What you give back must match the data character for character.

::::

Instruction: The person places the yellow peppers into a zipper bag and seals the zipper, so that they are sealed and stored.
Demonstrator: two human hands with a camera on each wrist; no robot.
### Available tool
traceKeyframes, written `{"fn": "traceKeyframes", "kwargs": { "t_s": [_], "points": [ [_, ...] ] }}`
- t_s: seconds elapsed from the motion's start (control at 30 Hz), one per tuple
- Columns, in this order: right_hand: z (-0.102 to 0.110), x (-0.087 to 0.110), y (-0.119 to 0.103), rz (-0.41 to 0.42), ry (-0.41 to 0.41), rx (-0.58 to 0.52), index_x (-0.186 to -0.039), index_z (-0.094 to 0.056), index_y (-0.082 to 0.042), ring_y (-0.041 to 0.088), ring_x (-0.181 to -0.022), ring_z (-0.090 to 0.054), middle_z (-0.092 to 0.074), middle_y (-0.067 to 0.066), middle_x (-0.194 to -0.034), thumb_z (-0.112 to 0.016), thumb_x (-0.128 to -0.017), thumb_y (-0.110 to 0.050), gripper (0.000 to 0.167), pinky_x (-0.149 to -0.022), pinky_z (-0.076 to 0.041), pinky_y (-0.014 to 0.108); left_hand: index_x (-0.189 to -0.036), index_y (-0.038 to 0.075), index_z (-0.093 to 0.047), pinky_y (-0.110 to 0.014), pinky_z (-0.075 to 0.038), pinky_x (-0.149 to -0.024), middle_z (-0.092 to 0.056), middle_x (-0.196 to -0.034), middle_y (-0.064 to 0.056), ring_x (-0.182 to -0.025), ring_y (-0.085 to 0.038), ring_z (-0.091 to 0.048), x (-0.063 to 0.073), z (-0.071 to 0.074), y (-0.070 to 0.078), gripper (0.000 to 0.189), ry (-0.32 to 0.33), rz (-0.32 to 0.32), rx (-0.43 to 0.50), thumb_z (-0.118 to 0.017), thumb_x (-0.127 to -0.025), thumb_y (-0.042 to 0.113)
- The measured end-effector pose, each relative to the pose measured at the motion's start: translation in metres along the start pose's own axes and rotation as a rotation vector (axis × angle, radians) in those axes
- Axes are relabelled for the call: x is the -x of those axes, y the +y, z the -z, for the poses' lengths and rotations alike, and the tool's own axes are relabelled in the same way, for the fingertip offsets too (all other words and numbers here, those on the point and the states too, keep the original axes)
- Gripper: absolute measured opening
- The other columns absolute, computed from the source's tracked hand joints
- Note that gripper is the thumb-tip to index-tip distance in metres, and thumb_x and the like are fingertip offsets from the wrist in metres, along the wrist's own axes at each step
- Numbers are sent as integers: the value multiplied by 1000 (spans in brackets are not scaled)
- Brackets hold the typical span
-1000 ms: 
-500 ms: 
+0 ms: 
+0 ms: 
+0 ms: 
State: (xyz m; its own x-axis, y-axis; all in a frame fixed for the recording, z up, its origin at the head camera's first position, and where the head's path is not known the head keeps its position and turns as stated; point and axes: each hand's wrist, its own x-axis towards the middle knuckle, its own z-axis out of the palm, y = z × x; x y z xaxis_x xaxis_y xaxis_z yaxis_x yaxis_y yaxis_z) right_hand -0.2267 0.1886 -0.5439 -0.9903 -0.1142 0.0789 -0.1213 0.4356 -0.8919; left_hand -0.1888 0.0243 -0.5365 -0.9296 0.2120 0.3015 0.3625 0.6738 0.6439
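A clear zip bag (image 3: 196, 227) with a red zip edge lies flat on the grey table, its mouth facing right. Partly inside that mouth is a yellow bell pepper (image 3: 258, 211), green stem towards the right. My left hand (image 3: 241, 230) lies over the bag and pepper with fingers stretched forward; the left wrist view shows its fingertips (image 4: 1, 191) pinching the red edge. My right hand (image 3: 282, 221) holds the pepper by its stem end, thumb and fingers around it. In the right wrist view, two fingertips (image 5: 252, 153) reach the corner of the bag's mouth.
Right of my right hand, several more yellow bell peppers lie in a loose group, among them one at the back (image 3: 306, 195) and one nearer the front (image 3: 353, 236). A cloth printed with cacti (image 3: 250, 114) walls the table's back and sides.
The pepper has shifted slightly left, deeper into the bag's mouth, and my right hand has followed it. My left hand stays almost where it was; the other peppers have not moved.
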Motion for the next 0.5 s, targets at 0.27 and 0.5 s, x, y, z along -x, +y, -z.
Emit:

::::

EXERCISE SOLUTION:
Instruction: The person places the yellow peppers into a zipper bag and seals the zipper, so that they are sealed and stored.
Demonstrator: two human hands with a camera on each wrist; no robot.
### Available tool
traceKeyframes, written `{"fn": "traceKeyframes", "kwargs": { "t_s": [_], "points": [ [_, ...] ] }}`
- t_s: seconds elapsed from the motion's start (control at 30 Hz), one per tuple
- Columns, in this order: right_hand: z (-0.102 to 0.110), x (-0.087 to 0.110), y (-0.119 to 0.103), rz (-0.41 to 0.42), ry (-0.41 to 0.41), rx (-0.58 to 0.52), index_x (-0.186 to -0.039), index_z (-0.094 to 0.056), index_y (-0.082 to 0.042), ring_y (-0.041 to 0.088), ring_x (-0.181 to -0.022), ring_z (-0.090 to 0.054), middle_z (-0.092 to 0.074), middle_y (-0.067 to 0.066), middle_x (-0.194 to -0.034), thumb_z (-0.112 to 0.016), thumb_x (-0.128 to -0.017), thumb_y (-0.110 to 0.050), gripper (0.000 to 0.167), pinky_x (-0.149 to -0.022), pinky_z (-0.076 to 0.041), pinky_y (-0.014 to 0.108); left_hand: index_x (-0.189 to -0.036), index_y (-0.038 to 0.075), index_z (-0.093 to 0.047), pinky_y (-0.110 to 0.014), pinky_z (-0.075 to 0.038), pinky_x (-0.149 to -0.024), middle_z (-0.092 to 0.056), middle_x (-0.196 to -0.034), middle_y (-0.064 to 0.056), ring_x (-0.182 to -0.025), ring_y (-0.085 to 0.038), ring_z (-0.091 to 0.048), x (-0.063 to 0.073), z (-0.071 to 0.074), y (-0.070 to 0.078), gripper (0.000 to 0.189), ry (-0.32 to 0.33), rz (-0.32 to 0.32), rx (-0.43 to 0.50), thumb_z (-0.118 to 0.017), thumb_x (-0.127 to -0.025), thumb_y (-0.042 to 0.113)
- The measured end-effector pose, each relative to the pose measured at the motion's start: translation in metres along the start pose's own axes and rotation as a rotation vector (axis × angle, radians) in those axes
- Axes are relabelled for the call: x is the -x of those axes, y the +y, z the -z, for the poses' lengths and rotations alike, and the tool's own axes are relabelled in the same way, for the fingertip offsets too (all other words and numbers here, those on the point and the states too, keep the original axes)
- Gripper: absolute measured opening
- The other columns absolute, computed from the source's tracked hand joints
- Note that gripper is the thumb-tip to index-tip distance in metres, and thumb_x and the like are fingertip offsets from the wrist in metres, along the wrist's own axes at each step
- Numbers are sent as integers: the value multiplied by 1000 (spans in brackets are not scaled)
- Brackets hold the typical span
-1000 ms: 
-500 ms: 
+0 ms: 
+0 ms: 
+0 ms: 
State: (xyz m; its own x-axis, y-axis; all in a frame fixed for the recording, z up, its origin at the head camera's first position, and where the head's path is not known the head keeps its position and turns as stated; point and axes: each hand's wrist, its own x-axis towards the middle knuckle, its own z-axis out of the palm, y = z × x; x y z xaxis_x xaxis_y xaxis_z yaxis_x yaxis_y yaxis_z) right_hand -0.2267 0.1886 -0.5439 -0.9903 -0.1142 0.0789 -0.1213 0.4356 -0.8919; left_hand -0.1888 0.0243 -0.5365 -0.9296 0.2120 0.3015 0.3625 0.6738 0.6439
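A clear zip bag (image 3: 196, 227) with a red zip edge lies flat on the grey table, its mouth facing right. Partly inside that mouth is a yellow bell pepper (image 3: 258, 211), green stem towards the right. My left hand (image 3: 241, 230) lies over the bag and pepper with fingers stretched forward; the left wrist view shows its fingertips (image 4: 1, 191) pinching the red edge. My right hand (image 3: 282, 221) holds the pepper by its stem end, thumb and fingers around it. In the right wrist view, two fingertips (image 5: 252, 153) reach the corner of the bag's mouth.
Right of my right hand, several more yellow bell peppers lie in a loose group, among them one at the back (image 3: 306, 195) and one nearer the front (image 3: 353, 236). A cloth printed with cacti (image 3: 250, 114) walls the table's back and sides.
The pepper has shifted slightly left, deeper into the bag's mouth, and my right hand has followed it. My left hand stays almost where it was; the other peppers have not moved.
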Motion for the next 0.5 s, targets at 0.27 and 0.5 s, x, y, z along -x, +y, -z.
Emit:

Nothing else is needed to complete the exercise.